*WHAT IS REQUIRED*.
Count up the lines of the data below that contain the string "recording", then give only the total.

INPUT DATA: Begin

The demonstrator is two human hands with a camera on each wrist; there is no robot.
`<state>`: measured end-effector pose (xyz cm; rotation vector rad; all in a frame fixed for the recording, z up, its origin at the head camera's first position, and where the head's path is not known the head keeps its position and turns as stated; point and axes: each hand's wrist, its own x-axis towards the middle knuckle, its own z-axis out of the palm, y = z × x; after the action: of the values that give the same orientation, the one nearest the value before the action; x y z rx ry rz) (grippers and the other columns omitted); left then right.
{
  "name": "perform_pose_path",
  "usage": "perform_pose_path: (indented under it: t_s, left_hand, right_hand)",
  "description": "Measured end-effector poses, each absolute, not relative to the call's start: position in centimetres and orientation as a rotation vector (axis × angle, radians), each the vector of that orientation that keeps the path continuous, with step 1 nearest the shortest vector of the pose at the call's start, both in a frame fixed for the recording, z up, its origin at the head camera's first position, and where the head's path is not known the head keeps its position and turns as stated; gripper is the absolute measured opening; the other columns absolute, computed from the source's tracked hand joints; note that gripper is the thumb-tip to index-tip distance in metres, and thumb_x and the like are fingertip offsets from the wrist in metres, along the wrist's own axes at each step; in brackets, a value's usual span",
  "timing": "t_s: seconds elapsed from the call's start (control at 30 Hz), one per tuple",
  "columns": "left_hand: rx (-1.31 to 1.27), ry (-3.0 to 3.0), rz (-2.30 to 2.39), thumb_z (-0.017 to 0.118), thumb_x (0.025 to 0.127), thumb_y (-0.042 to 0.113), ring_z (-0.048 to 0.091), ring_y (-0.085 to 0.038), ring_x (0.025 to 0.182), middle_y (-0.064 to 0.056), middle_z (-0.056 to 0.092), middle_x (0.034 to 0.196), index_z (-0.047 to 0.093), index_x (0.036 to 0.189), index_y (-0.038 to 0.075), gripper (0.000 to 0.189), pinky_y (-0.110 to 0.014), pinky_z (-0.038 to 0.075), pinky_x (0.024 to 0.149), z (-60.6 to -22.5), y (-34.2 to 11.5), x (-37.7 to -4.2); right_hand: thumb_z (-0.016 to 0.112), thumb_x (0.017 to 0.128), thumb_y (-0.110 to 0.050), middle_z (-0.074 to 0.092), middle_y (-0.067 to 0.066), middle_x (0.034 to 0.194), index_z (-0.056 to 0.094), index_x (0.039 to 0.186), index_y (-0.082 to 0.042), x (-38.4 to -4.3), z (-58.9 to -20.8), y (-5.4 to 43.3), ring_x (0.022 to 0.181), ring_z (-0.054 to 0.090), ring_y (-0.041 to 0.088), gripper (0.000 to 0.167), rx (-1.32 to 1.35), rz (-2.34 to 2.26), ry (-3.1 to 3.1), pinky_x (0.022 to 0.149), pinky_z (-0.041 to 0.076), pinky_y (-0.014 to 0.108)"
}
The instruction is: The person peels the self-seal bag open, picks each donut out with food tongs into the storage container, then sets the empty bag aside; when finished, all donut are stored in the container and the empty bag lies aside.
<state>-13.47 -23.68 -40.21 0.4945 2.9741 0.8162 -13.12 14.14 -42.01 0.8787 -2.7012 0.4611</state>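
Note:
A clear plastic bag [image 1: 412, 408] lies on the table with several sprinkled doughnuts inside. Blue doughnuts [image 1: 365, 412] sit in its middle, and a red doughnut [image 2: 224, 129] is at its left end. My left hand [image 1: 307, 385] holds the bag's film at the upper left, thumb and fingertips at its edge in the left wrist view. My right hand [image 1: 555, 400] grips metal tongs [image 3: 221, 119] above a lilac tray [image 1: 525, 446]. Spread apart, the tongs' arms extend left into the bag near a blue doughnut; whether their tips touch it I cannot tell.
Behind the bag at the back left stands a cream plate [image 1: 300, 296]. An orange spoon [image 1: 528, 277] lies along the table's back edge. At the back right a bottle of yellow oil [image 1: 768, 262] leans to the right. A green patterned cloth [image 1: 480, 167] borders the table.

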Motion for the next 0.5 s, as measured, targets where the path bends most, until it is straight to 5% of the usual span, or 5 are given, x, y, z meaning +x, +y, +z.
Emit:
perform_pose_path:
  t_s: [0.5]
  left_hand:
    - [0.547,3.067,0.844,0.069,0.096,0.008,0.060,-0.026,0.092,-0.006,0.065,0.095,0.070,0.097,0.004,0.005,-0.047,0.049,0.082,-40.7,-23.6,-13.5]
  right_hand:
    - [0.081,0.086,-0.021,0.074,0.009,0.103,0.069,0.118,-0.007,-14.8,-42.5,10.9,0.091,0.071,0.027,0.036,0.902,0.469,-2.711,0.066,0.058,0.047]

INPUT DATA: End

*RESULT FOR THIS TASK*.
2